Este disentimiento se canaliza a través del populismo reaccionario, una forma de movilización de derecha que desvía la frustración de las clases trabajadoras hacia minorías y temas culturales, evitando la crítica al poder económico. A diferencia del populismo progresista, que responsabiliza al neoliberalismo y busca la unidad amplia del pueblo, el populismo de derecha promueve una lucha cultural en vez de una lucha de clases.
Jonathan Smucker explica que el populismo gira en torno a la confrontación entre “el pueblo” y “la élite”, pero lo que los distingue es a quiénes incluyen en ese «pueblo». Mientras la izquierda busca integrar y redistribuir, la derecha tiende a excluir y dividir. Trump y su plataforma MAGA lograron fragmentar a la clase trabajadora estadounidense, aprovechando el desencanto con el enfoque cultural del Partido Demócrata.

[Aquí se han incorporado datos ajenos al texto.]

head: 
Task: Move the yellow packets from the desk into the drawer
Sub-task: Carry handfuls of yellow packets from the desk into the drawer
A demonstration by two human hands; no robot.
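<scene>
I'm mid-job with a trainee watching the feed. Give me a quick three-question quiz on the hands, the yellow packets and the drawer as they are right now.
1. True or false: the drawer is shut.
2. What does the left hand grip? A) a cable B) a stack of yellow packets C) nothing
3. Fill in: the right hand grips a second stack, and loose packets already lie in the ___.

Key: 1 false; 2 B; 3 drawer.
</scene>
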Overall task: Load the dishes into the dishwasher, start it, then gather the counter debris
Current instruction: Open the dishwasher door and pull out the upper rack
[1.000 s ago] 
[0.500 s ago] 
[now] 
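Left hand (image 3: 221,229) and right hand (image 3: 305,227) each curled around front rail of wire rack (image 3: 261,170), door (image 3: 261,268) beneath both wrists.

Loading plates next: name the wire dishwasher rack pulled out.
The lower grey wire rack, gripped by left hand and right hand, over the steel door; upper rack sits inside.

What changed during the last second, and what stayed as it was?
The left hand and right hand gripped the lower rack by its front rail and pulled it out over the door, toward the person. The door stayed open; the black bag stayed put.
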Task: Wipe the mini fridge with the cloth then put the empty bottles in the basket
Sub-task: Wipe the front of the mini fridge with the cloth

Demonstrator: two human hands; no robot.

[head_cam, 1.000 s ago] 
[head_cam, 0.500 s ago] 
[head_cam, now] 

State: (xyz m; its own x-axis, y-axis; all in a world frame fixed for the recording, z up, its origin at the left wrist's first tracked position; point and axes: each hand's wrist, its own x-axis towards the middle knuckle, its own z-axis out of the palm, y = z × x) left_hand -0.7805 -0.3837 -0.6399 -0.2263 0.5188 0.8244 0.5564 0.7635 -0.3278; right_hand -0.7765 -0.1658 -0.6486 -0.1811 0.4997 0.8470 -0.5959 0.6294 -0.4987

En contraste, en México, el populismo económico de izquierda ha conservado su enfoque en el bienestar colectivo, con resultados positivos que consolidaron la victoria de Claudia Sheinbaum en 2024. En EE.UU., figuras como Zohran Mamdani están retomando esta narrativa económica con éxito, como se vio en su sorpresiva victoria en la contienda demócrata por la alcaldía de Nueva York.
El populismo reaccionario no representa una verdadera oposición al poder económico, sino que lo protege disfrazado de defensa del pueblo. Mediante la demonización de migrantes y minorías, se promueve una falsa narrativa que impide la organización de las clases trabajadoras y mantiene intacto el statu quo. La manufactura del disentimiento es hoy el arma más efectiva de las élites para neutralizar cualquier transformación social real.